* What to do
Only the lines containing "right" belong in the answer; find them in the material below.
*** Opening Recorded information ***
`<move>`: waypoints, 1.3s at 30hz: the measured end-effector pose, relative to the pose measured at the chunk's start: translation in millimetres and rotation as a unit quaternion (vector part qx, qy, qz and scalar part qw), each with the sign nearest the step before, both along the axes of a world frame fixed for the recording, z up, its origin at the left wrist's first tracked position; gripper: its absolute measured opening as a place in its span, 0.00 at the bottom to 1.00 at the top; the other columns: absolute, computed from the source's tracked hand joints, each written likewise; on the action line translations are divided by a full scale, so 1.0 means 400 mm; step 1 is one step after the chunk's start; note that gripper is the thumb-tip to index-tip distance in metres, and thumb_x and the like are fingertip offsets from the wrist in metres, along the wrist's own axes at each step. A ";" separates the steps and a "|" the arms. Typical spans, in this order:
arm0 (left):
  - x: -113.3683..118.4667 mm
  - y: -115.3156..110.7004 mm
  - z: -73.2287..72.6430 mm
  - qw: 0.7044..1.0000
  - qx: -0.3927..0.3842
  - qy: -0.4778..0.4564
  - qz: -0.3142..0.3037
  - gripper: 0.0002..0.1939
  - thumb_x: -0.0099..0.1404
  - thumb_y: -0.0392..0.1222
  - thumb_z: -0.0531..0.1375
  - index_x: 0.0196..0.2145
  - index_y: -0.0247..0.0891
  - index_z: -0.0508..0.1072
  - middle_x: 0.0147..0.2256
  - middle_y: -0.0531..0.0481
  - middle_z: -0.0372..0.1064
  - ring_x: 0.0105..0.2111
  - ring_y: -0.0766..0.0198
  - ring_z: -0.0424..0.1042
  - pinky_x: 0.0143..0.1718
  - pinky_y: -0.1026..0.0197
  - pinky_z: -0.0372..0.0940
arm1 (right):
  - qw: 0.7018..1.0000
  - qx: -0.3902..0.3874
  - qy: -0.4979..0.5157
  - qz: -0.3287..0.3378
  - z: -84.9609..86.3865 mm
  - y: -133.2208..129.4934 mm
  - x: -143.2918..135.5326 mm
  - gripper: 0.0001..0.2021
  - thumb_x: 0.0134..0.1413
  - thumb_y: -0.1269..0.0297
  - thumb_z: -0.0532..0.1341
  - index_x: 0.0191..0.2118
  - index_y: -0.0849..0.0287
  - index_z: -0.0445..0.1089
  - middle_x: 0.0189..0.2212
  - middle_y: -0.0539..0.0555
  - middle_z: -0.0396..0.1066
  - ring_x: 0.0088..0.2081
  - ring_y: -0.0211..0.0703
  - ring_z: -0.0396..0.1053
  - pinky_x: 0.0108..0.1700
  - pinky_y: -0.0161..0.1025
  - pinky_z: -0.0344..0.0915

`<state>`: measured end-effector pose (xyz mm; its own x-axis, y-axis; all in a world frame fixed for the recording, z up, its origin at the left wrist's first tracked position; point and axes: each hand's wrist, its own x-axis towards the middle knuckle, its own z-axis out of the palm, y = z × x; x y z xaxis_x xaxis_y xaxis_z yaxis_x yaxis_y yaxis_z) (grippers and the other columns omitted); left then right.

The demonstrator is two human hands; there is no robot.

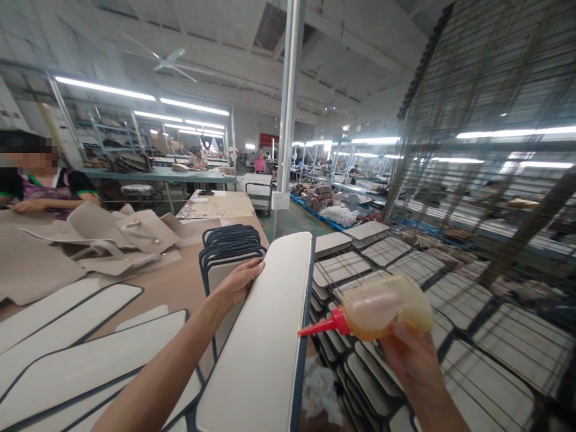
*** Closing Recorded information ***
* Your solution
arm1 (right):
`<state>`: measured end-effector pose (xyz mm; its own x-axis, y-axis; all in a world frame fixed for the recording, z up, its origin at the left wrist's first tracked position; point and axes: each hand's wrist, its own x-axis towards the middle knuckle, its own z-axis out of the palm, y = z × x; x y z xaxis_x xaxis_y xaxis_z yaxis_x yaxis_y yaxis_z) (grippers and the other columns omitted); left then right.

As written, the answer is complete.